What I loved so much about this book as a child was the way in which Grover took every opportunity to dissuade the reader from turning the page, but then basically commended them for doing so.  It was like he couldn’t believe how courageous you were for having the stones to flip the page.  But by the end of the book we discovered that the monster was just little old Grover, and while he tried to play it off, he was ultimately embarrassed. 

Now I’m not one to over-analyze things and try to read a deeper meaning into everything, but I think that often times we fear the unknown, only to find out that once it’s made known it’s not all that scary.  Isn’t FDR famously quoted as saying: “The only thing we have to fear is fear itself”?  In this book the monster is unknown to the reader, yet we’re driven to find out exactly who or what this monster is.  Curiosity trumps fear in this instance and from the reader’s point of view, the discovery is one of delight. 

But Grover appears genuinely scared until we reach the final page.  So was it all an act?  Let us suppose that it was an act and Grover knew that he’d be at the end of the story and just didn’t want the reader to see him as a monster; what does this say about not wanting to reveal ourselves to others?  Or was Grover really ignorant of the who the monster was and genuinely fearful to find out?  Judging from his embarrassment I’d say that he was genuinely surprised to find out that he was the monster; but then what does this say about self-discovery?  Are we afraid to take a deeper look at ourselves for fear of being embarrassed at what we find out? 

I submit that if we all were to follow Grover’s advice and never turn the page for fear of the end result, we’ll always be doomed to judge every book by its cover and never discover the quality (or lack thereof) of its content [excuse the excessive use of metaphor].


4 thoughts on “The Monster at the End of This Book

  1. I was thinking about this seriously while I was at work. I loved this book as a child, but I think that Grover is genuinely concerned for the wellbeing of those who may see him as a monster.

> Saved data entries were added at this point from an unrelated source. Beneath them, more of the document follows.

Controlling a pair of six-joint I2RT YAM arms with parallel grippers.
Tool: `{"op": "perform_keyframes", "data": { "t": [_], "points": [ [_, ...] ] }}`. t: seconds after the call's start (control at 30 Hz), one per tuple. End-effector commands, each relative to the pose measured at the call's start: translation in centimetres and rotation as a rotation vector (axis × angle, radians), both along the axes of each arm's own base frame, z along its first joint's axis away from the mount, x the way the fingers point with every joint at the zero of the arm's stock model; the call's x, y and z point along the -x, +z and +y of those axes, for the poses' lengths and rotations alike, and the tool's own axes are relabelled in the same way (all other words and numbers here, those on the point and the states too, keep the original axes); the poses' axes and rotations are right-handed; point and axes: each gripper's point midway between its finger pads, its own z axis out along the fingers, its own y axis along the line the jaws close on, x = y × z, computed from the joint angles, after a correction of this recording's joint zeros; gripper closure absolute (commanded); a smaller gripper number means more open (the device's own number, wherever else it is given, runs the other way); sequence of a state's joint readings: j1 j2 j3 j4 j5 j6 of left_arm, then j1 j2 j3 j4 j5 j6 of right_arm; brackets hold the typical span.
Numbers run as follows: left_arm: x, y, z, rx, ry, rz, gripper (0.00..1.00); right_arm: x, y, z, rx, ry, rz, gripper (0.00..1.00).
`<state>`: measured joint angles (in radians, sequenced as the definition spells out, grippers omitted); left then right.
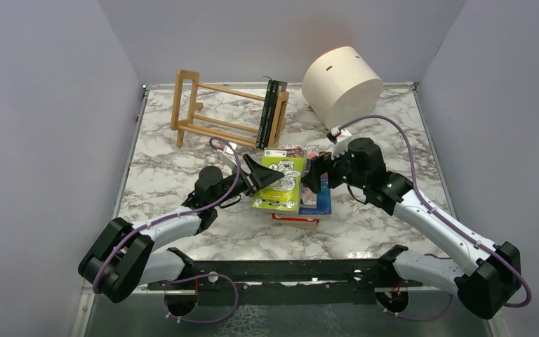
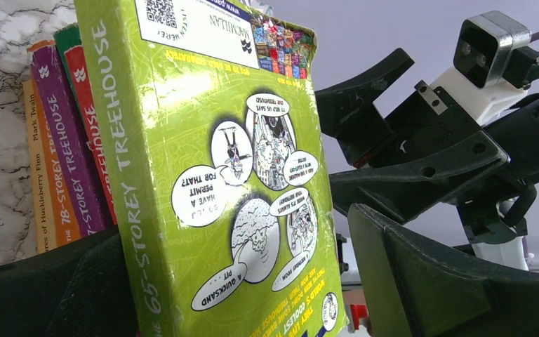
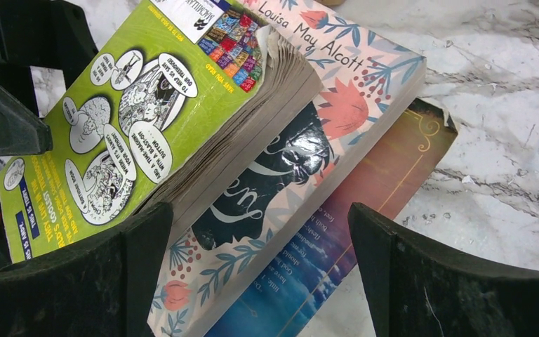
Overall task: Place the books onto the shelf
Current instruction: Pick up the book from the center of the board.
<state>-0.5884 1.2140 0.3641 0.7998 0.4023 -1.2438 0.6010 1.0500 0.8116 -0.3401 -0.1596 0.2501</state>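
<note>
Top external view: stack of thin paperback books [image 1: 319, 203] mid-way across the white marble table [image 1: 168, 175], lime-green cartoon-covered paperback [image 1: 281, 186] on top, long axis 12 to 6 o'clock. Left gripper [image 1: 270, 175] at its 9 o'clock edge, jaws spread wide either side of the spine, not yet clamped; right gripper [image 1: 314, 181] at 3 o'clock, spread, empty. Light-wood slatted shelf [image 1: 186, 98] off at 11 o'clock, nearer the left arm [image 1: 161, 228].

lime spine [image 2: 123, 175] "65-STOREY TREEHOUSE", purple spine [image 2: 67, 161] "78-STOREY"
</note>
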Motion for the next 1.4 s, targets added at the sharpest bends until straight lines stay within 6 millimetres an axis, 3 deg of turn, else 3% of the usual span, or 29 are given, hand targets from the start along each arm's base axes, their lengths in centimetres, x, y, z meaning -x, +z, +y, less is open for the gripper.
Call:
{"op": "perform_keyframes", "data": {
  "t": [0.0, 0.13, 0.47, 0.6, 0.77, 1.07, 1.37],
  "points": [
    [0.2, 3.1, -0.1, 0.069, -0.021, -0.088, 0.06, 0.5, -0.1, 1.0, 0.021, 0.069, -0.004, 0.06],
    [0.4, 3.6, 0.1, 0.081, -0.015, -0.098, 0.15, 0.4, -0.5, 1.2, 0.035, 0.066, 0.001, 0.06],
    [1.0, 4.0, 0.8, 0.098, 0.001, -0.112, 0.46, 0.5, -0.8, 1.6, 0.035, 0.067, 0.008, 0.06],
    [1.2, 4.2, 0.9, 0.103, 0.004, -0.119, 0.65, 0.5, -0.9, 1.8, 0.033, 0.068, 0.008, 0.06],
    [1.4, 4.5, 1.0, 0.11, 0.0, -0.121, 0.99, 0.5, -0.9, 1.7, 0.032, 0.057, 0.006, 0.06],
    [1.5, 6.4, 1.7, 0.12, 0.025, -0.162, 1.0, 0.7, -0.3, 0.9, 0.014, 0.018, -0.022, 0.05],
    [1.5, 5.7, 1.6, 0.081, 0.015, -0.148, 1.0, 0.9, -0.1, 0.4, 0.009, 0.003, -0.036, 0.05]
  ]
}}
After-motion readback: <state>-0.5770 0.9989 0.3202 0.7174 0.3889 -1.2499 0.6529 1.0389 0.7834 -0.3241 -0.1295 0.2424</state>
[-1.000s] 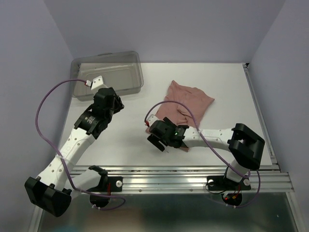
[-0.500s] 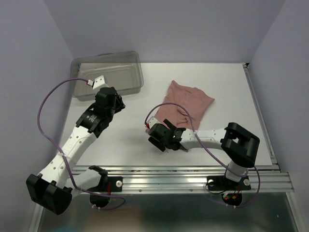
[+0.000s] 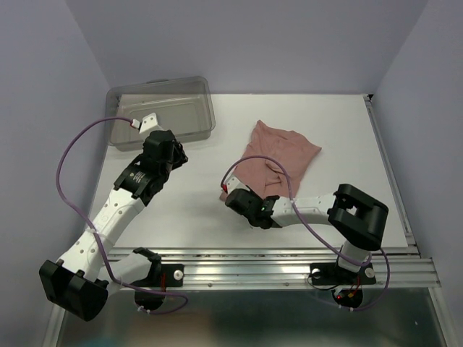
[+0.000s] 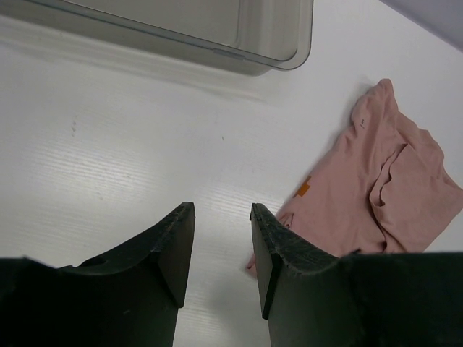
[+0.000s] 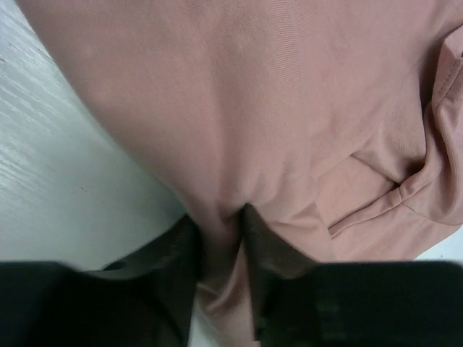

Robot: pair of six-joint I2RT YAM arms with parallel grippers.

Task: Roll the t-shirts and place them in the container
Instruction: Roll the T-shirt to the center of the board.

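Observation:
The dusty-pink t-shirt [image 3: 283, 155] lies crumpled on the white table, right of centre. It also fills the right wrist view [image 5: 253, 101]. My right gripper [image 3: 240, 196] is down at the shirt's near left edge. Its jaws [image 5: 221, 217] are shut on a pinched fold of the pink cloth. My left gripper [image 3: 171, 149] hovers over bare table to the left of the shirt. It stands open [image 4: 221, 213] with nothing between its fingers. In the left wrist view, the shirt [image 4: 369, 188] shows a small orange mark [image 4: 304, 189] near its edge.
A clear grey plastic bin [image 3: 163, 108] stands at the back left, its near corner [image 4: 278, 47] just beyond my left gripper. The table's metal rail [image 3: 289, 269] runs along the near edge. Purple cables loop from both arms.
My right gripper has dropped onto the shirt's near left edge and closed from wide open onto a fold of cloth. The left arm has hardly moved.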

    Much like Frankenstein’s monster didn’t want the blind man to “see him” by feel after they became friends. Much like my friend was embarassed when he beat up a girl’s drugged up ex-boyfriend right in front of her. He used to be a drug dealer, thug type. He converted to Jesus, was hanging with this girl, her ex showed up and threatened to beat her up. He felt terrible for being like that in front of her. A more extreme example would be Moses wanting to see God and being refused to saved him from destruction.

    I think Grover is trying to protect the readers from scandal or from seeing something that is dangerous for them.